You can determine the economic efficiency of a decision that influenced the growth of trade turnover and increased profits using the formula:

Ef P*T P * (Tf - Tpl), where:

  • Ef - indicator of economic efficiency
  • P - profit indicator per 1 million rubles of trade turnover
  • T - indicator of increase in trade turnover
  • TF - an indicator of actual trade turnover observed after the implementation of a management decision
  • Tpl - indicator of planned turnover (or turnover for a comparable period before the implementation of a management decision)

In this example, economic efficiency reflects a reduction in distribution costs (commercial costs, selling costs) that fall on the balance of goods. Hence the increase in profit figures. The efficiency here is determined by the formula:

Ef =IO*Z IO*(Z2 - Z1), where:

  • Ef - an indicator of the economic efficiency of a specific management decision
  • IO - an indicator of the volume of distribution costs per 1 million rubles of inventory
  • Z - indicator of the magnitude of changes (decrease) in inventory
  • 31 - indicator of the volume of inventory before the implementation of a management decision
  • 32 - indicator of the volume of inventory after the implementation of a management decision

In our case, the economic efficiency of the management decision was also reflected in the increase in the rate of goods turnover. Its indicator can be calculated using the formula:

Ef Io*Ob Io (Ob f - Ob pl), where:

  • Ef - an indicator of the economic efficiency of a management decision
  • Io - indicator of the simultaneous volume of distribution costs
  • Ob - an indicator of increasing the rate of turnover of goods
  • About pl - indicator of goods turnover before making a management decision
  • About f - indicator of goods turnover after making a management decision

In addition to everything, to analyze the effectiveness of management decisions, it is customary to use several specialized methods that simplify the procedure and lead to more accurate results.

Methods for assessing management decisions

In the process of assessing the effectiveness of management decisions, seven main methods are used:

  • Index method. It is used to analyze the most complex phenomena with elements that cannot be measured. Indices here play the role of relative indicators. They help evaluate how planned tasks are being accomplished and determine the dynamics of various processes and phenomena. The index method is designed to help decompose the general indicator into factors of relative and absolute deviations.
  • Balance method. Its essence lies in the fact that interrelated indicators of the organization’s performance are compared.

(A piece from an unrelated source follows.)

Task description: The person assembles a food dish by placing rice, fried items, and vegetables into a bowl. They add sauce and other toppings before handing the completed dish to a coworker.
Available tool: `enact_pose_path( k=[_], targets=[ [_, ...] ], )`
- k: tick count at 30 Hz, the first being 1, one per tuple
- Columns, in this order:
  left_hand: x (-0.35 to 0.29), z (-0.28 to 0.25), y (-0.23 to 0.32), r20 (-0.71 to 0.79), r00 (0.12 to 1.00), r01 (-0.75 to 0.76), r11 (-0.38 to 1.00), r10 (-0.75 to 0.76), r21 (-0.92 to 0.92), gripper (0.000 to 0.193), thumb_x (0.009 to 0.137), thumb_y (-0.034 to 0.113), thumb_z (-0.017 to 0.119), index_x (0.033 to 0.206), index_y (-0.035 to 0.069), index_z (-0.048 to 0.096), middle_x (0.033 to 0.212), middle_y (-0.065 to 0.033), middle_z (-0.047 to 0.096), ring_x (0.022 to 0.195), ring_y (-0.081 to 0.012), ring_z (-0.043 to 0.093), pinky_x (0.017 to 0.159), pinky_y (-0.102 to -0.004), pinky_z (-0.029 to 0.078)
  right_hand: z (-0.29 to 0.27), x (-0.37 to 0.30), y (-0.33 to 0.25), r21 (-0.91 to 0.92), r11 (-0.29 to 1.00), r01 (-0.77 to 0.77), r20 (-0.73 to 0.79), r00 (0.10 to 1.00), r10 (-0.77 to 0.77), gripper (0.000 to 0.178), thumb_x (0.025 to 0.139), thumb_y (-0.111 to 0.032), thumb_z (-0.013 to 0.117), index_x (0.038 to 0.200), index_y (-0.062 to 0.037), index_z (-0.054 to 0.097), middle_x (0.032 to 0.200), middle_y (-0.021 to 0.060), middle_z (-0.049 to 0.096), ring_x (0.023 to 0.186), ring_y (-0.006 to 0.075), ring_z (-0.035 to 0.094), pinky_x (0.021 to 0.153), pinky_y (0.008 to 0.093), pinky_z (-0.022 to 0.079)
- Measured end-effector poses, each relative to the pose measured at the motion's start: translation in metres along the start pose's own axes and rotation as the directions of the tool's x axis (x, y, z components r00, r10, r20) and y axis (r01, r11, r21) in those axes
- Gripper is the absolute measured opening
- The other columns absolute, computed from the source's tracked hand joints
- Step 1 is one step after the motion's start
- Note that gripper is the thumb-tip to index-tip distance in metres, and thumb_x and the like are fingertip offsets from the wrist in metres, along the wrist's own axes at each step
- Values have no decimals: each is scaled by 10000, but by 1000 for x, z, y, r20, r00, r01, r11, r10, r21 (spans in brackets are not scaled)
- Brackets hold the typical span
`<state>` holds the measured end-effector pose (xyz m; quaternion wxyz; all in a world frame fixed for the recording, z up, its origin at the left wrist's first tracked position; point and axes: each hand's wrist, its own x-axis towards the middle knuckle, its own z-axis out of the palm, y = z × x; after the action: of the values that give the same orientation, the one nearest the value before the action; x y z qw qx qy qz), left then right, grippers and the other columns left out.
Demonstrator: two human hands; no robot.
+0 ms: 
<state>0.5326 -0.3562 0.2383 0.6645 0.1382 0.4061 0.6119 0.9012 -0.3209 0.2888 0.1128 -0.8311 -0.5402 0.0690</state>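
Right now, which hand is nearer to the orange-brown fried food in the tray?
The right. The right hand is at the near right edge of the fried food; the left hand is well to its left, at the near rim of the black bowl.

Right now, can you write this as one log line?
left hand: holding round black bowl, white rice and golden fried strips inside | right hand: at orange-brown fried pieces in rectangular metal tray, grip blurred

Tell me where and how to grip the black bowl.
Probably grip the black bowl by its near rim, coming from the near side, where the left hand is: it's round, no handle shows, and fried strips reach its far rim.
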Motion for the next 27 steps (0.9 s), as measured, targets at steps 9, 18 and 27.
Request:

The goal is to determine the influence of individual factors and find reserves for increasing the company's efficiency. The relationship between individual indicators is represented by the equality of the results obtained after certain comparisons.
  • Elimination method. It generalizes the first two methods and offers the ability to determine the impact of any one factor on the overall performance of the company. It is assumed that all other factors functioned in the same environment - according to plan.
  • Graphic method. It is a way to visually present the work of an organization, determine a set of indicators and formalize the results of analytical activities.
  • Comparison method. Offers the opportunity to evaluate the company’s performance, identify deviations of actual indicators from basic values, establish their causes and search for reserves for subsequent improvement of activities.
  • Functional and cost analysis. It can be called a systematic research method, used based on the purpose of the object of study. Its task is to increase the beneficial effect (return) of total costs over the life cycle of an object. A distinctive feature is that the method allows you to establish the feasibility of a number of functions that will be performed by the designed object in a specific environment, as well as check the need for some functions of an object that already exists.
  • Economic and mathematical methods. They are used when it is necessary to select optimal options that determine the specifics of management decisions in current or expected economic conditions. There are many problems that can be solved by economic and mathematical methods. Among them are establishing the best range of manufactured products, assessing the production plan, comparative analysis of the economic efficiency of using resources, optimizing the production program and others.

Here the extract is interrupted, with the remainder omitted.